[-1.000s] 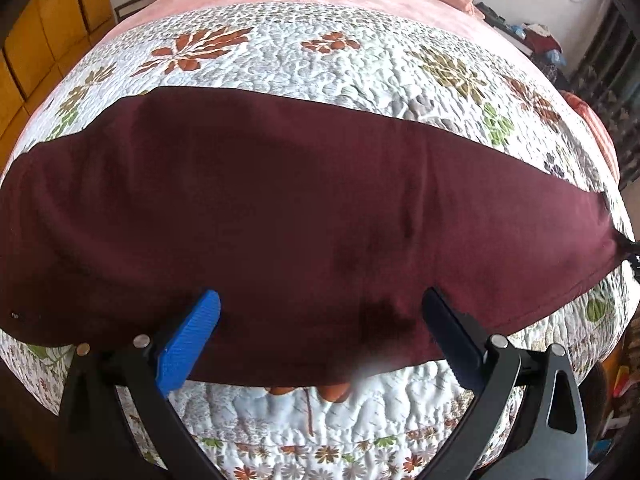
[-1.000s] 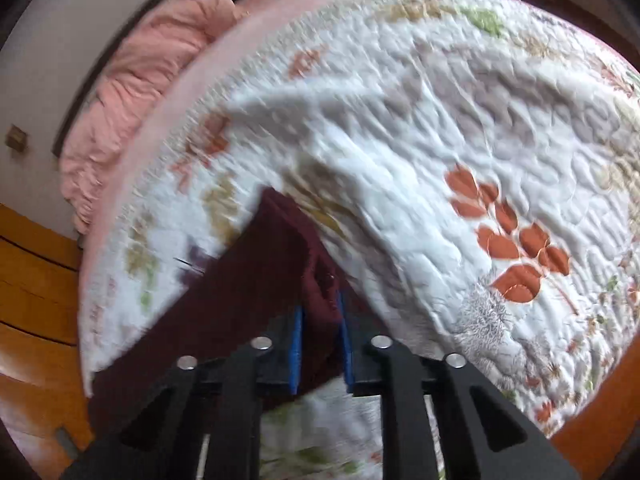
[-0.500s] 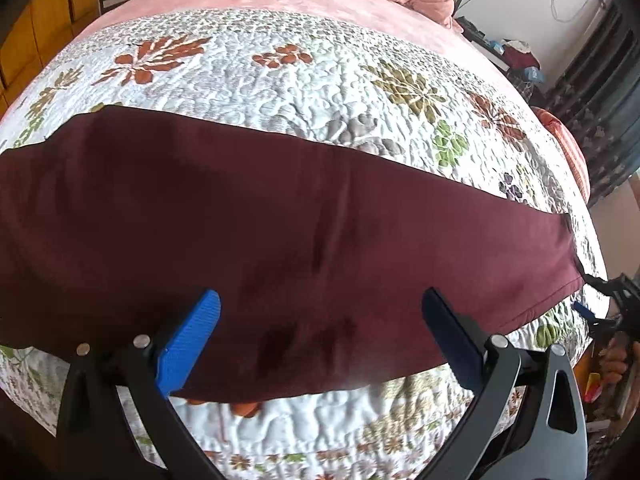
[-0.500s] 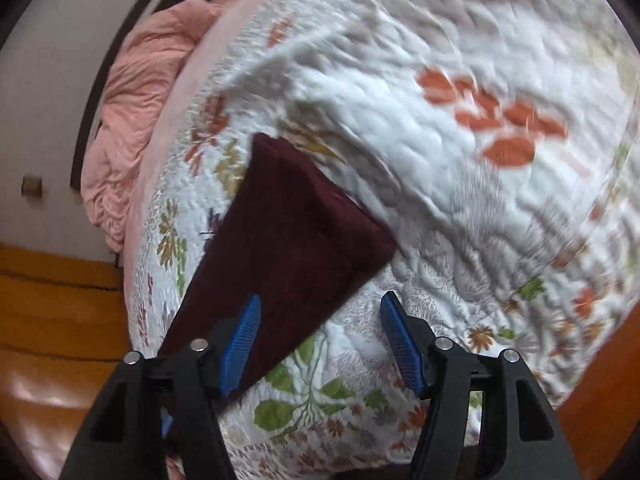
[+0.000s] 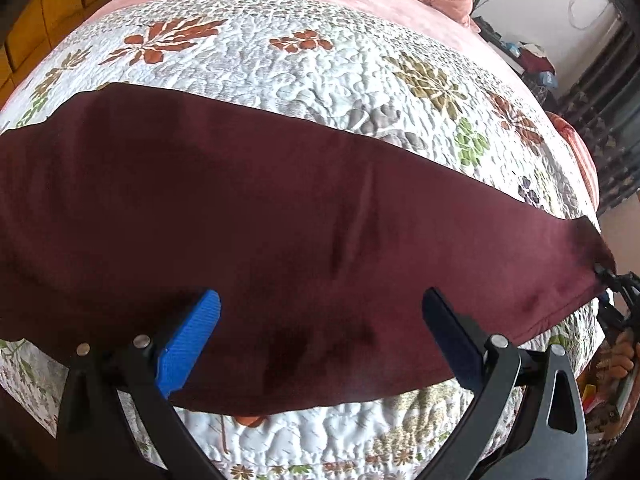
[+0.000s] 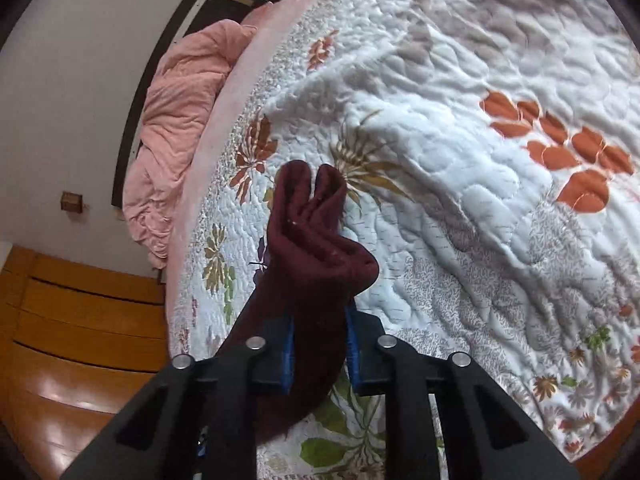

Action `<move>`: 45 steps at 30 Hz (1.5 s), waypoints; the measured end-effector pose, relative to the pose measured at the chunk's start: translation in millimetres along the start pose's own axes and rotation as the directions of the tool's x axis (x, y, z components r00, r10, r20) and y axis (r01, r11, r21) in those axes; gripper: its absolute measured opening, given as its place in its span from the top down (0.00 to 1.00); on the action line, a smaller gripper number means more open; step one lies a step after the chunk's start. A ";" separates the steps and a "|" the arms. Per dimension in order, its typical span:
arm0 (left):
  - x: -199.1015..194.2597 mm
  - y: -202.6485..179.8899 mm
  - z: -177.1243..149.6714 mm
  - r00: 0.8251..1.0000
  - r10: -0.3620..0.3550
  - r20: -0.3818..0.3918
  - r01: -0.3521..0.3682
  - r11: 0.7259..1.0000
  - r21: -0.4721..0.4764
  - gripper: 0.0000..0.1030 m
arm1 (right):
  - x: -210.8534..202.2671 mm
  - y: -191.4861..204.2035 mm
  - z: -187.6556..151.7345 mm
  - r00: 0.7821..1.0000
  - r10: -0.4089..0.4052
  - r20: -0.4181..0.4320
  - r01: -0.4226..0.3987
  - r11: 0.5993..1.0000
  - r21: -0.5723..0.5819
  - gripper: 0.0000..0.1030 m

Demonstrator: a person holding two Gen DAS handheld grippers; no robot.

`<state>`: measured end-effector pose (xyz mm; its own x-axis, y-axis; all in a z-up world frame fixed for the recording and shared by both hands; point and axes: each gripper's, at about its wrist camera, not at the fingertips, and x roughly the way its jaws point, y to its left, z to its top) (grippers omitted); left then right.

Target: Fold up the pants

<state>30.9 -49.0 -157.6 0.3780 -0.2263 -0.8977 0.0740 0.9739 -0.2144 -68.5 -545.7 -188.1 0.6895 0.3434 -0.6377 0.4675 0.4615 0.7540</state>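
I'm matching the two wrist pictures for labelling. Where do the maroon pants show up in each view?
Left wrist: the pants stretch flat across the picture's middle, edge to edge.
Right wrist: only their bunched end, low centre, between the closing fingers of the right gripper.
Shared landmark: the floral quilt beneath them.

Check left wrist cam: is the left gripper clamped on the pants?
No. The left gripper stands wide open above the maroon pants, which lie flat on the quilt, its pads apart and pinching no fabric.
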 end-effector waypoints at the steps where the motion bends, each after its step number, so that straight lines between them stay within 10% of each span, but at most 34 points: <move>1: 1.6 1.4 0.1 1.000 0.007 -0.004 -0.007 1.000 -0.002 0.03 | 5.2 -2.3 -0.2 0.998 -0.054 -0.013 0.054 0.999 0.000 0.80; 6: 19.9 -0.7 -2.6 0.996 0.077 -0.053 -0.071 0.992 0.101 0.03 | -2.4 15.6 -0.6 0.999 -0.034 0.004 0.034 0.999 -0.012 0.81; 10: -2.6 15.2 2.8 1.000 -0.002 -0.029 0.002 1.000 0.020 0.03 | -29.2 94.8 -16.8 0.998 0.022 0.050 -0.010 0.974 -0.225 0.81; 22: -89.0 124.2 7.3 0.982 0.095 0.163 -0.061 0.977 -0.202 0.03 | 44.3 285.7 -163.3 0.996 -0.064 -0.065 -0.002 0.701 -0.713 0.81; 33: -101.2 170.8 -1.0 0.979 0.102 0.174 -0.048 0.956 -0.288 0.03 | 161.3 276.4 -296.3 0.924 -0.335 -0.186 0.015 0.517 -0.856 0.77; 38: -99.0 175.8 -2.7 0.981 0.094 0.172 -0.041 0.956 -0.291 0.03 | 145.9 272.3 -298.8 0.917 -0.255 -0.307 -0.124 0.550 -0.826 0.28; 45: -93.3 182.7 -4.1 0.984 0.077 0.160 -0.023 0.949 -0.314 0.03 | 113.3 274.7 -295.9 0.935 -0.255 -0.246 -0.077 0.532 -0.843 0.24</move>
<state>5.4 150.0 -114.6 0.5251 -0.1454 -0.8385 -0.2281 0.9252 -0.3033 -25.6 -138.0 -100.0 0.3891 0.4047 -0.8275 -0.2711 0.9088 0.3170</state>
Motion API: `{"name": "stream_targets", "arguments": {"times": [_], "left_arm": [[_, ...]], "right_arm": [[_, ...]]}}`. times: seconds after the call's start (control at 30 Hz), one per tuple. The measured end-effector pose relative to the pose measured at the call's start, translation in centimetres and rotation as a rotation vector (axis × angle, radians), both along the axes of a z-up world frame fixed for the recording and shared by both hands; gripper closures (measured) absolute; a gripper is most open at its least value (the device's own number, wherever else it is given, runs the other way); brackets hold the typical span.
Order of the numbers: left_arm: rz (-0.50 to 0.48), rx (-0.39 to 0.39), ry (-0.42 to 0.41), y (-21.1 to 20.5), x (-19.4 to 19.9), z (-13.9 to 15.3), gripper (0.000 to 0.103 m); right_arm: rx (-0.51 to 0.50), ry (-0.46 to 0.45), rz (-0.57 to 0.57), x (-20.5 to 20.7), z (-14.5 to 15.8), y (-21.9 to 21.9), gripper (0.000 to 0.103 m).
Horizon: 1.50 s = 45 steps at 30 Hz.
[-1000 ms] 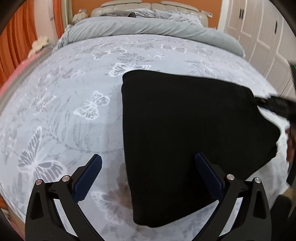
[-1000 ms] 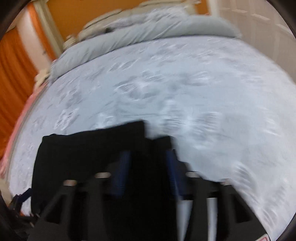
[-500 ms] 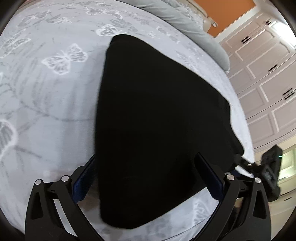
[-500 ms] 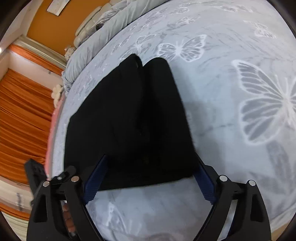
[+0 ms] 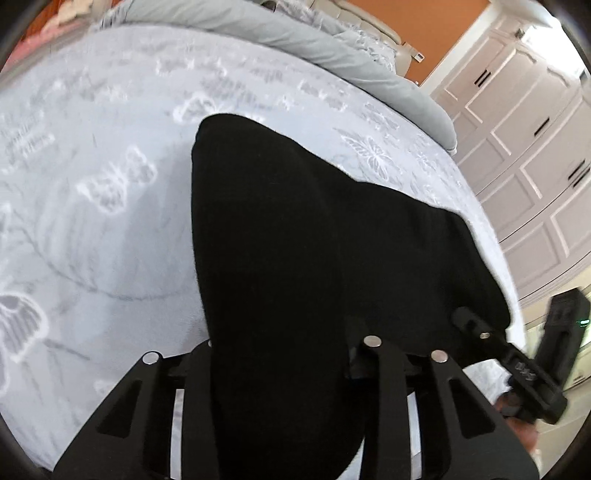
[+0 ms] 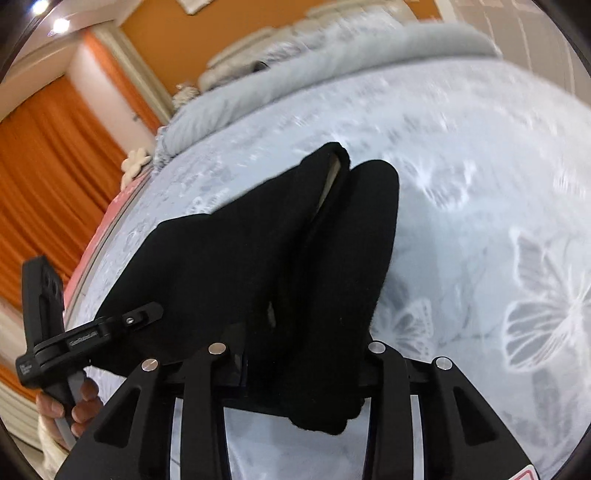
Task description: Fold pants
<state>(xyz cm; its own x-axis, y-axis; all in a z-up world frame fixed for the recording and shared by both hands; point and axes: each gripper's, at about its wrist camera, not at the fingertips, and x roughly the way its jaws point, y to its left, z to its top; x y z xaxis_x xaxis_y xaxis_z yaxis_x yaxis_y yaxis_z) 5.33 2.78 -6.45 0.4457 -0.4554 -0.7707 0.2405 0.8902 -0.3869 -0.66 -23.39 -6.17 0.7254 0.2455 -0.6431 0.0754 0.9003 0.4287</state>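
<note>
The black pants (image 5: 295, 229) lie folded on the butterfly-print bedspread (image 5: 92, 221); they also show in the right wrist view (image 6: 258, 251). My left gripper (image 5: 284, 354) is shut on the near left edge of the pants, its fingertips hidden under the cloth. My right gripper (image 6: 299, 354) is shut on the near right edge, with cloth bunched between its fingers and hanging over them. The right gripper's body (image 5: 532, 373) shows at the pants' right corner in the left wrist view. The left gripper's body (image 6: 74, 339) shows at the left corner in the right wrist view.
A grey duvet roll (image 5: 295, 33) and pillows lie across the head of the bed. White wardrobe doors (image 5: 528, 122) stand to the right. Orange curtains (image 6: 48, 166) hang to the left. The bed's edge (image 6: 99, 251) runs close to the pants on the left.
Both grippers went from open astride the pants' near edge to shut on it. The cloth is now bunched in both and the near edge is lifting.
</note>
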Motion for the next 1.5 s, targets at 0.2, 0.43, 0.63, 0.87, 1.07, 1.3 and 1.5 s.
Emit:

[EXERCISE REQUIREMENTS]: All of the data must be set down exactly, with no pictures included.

[RESULT OF THE EXERCISE]:
[-1.000s] 
[-1.000s] 
[-0.500s] 
[-0.500s] 
[+0.000s] 
[+0.000s] 

Action `<move>`: 45 steps at 30 Hz (1.5 s), waypoints; the measured end-effector pose, relative to the pose measured at the chunk's start: translation in millimetres along the start pose's own axes and rotation as the directions of the tool's x axis (x, y, z components r00, r10, r20) and y axis (r01, r11, r21) in those axes; gripper: its absolute measured opening, given as its place in its span from the top down (0.00 to 1.00); on the action line, a smaller gripper number means more open; step one lies a step after the chunk's start. A ";" separates the steps and a "|" the arms. Per dimension in order, its typical span:
arm0 (left):
  - x: -199.1015..194.2597 mm
  - y: -202.6485..179.8899 mm
  - z: -177.1243..149.6714 mm
  - r00: 0.8251..1.0000
  - r10: -0.3620..0.3550
  - r20: -0.3818..0.3918
  - r01: -0.3521..0.3682
  - r11: 0.7259..1.0000
  - r21: -0.4721..0.4764
  - gripper: 0.0000..0.1030 m
arm1 (right):
  - x: -210.8534..202.2671 mm
  - y: -191.4861..204.2035 mm
  - z: -187.6556..151.7345 mm
  - r00: 0.7821..1.0000
  - r10: -0.4089..0.4052
  - r20: -0.4181..0.4320
  - r01: -0.4226..0.3987
  - r11: 0.5993..1.0000
  - r21: -0.5723..0.5819
  - gripper: 0.0000..0.1030 m

Demonstrator: a person holding two Gen DAS handheld grippers; no robot.

`<state>`: measured end-effector pose (xyz mm; its own x-axis, y-axis; all in a z-up world frame fixed for the recording and shared by both hands; point and axes: each gripper's, at about its wrist camera, not at the fingertips, and x roughly the way its jaws point, y to its left, z to its top) (grippers omitted); left then right.

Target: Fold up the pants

<state>30.9 -49.0 -157.6 0.3780 -0.2263 -0.8977 0.0740 0.9739 -0.2144 -68.5 -545.7 -188.1 0.6895 0.3434 -0.6377 0.4675 0.4615 0.7540</state>
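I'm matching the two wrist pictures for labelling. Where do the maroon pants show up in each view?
Left wrist: the pants stretch flat across the picture's middle, edge to edge.
Right wrist: only their bunched end, low centre, between the closing fingers of the right gripper.
Shared landmark: the floral quilt beneath them.

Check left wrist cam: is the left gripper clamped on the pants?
No. The left gripper stands wide open above the maroon pants, which lie flat on the quilt, its pads apart and pinching no fabric.
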 end-effector waypoints at the steps where the motion bends, each after its step number, so that straight lines between them stay within 10% of each span, but at most 34 points: <move>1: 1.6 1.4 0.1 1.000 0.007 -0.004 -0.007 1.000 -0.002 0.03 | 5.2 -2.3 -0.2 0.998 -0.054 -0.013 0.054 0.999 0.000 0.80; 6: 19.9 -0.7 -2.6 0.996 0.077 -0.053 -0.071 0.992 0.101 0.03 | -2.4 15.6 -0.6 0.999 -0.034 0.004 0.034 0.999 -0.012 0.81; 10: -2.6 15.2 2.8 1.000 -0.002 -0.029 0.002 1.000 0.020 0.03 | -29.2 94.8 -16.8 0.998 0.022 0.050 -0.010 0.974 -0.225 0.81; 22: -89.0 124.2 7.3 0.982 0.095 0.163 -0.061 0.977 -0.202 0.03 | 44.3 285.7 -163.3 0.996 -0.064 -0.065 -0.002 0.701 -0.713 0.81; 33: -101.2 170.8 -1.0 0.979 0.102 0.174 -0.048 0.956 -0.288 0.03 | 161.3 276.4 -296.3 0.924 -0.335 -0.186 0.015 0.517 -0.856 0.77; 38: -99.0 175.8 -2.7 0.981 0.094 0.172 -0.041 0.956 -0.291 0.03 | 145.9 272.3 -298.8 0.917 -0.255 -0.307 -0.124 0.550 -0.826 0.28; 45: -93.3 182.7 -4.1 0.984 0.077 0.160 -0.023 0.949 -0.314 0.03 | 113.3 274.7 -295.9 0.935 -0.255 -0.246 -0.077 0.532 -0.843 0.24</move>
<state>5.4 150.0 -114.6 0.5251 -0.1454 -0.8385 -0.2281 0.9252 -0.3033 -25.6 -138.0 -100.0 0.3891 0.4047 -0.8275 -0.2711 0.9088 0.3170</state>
Motion API: `{"name": "stream_targets", "arguments": {"times": [_], "left_arm": [[_, ...]], "right_arm": [[_, ...]]}}`. times: seconds after the call's start (control at 30 Hz), one per tuple. The measured end-effector pose relative to the pose measured at the call's start, translation in centimetres and rotation as a rotation vector (axis × angle, radians), both along the axes of a z-up world frame fixed for the recording and shared by both hands; gripper closures (measured) absolute; a gripper is most open at its least value (the device's own number, wherever else it is given, runs the other way); brackets hold the typical span.
Order of the numbers: left_arm: rz (-0.50 to 0.48), rx (-0.39 to 0.39), ry (-0.42 to 0.41), y (-21.1 to 20.5), x (-19.4 to 19.9), z (-13.9 to 15.3), gripper (0.000 to 0.103 m); right_arm: rx (-0.51 to 0.50), ry (-0.46 to 0.45), rz (-0.57 to 0.57), x (-20.5 to 20.7), z (-14.5 to 15.8), y (-21.9 to 21.9), gripper (0.000 to 0.103 m).
Horizon: 1.50 s = 45 steps at 30 Hz.
[-1000 ms] 
[-1000 ms] 
[-500 ms] 
[-500 ms] 
[+0 ms] 
[+0 ms] 
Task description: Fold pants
<state>(xyz cm; its own x-axis, y-axis; all in a z-up world frame fixed for the recording and shared by both hands; point and axes: each gripper's, at about its wrist camera, not at the fingertips, and x roughly the way its jaws point, y to its left, z to its top; x y z xaxis_x xaxis_y xaxis_z yaxis_x yaxis_y yaxis_z) 5.33 2.78 -6.45 0.4457 -0.4554 -0.7707 0.2405 0.8902 -0.3869 -0.66 -23.39 -6.17 0.7254 0.2455 -0.6431 0.0754 0.9003 0.4287</state>
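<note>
The black pants (image 5: 295, 229) lie folded on the butterfly-print bedspread (image 5: 92, 221); they also show in the right wrist view (image 6: 258, 251). My left gripper (image 5: 284, 354) is shut on the near left edge of the pants, its fingertips hidden under the cloth. My right gripper (image 6: 299, 354) is shut on the near right edge, with cloth bunched between its fingers and hanging over them. The right gripper's body (image 5: 532, 373) shows at the pants' right corner in the left wrist view. The left gripper's body (image 6: 74, 339) shows at the left corner in the right wrist view.
A grey duvet roll (image 5: 295, 33) and pillows lie across the head of the bed. White wardrobe doors (image 5: 528, 122) stand to the right. Orange curtains (image 6: 48, 166) hang to the left. The bed's edge (image 6: 99, 251) runs close to the pants on the left.
Both grippers went from open astride the pants' near edge to shut on it. The cloth is now bunched in both and the near edge is lifting.
</note>
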Motion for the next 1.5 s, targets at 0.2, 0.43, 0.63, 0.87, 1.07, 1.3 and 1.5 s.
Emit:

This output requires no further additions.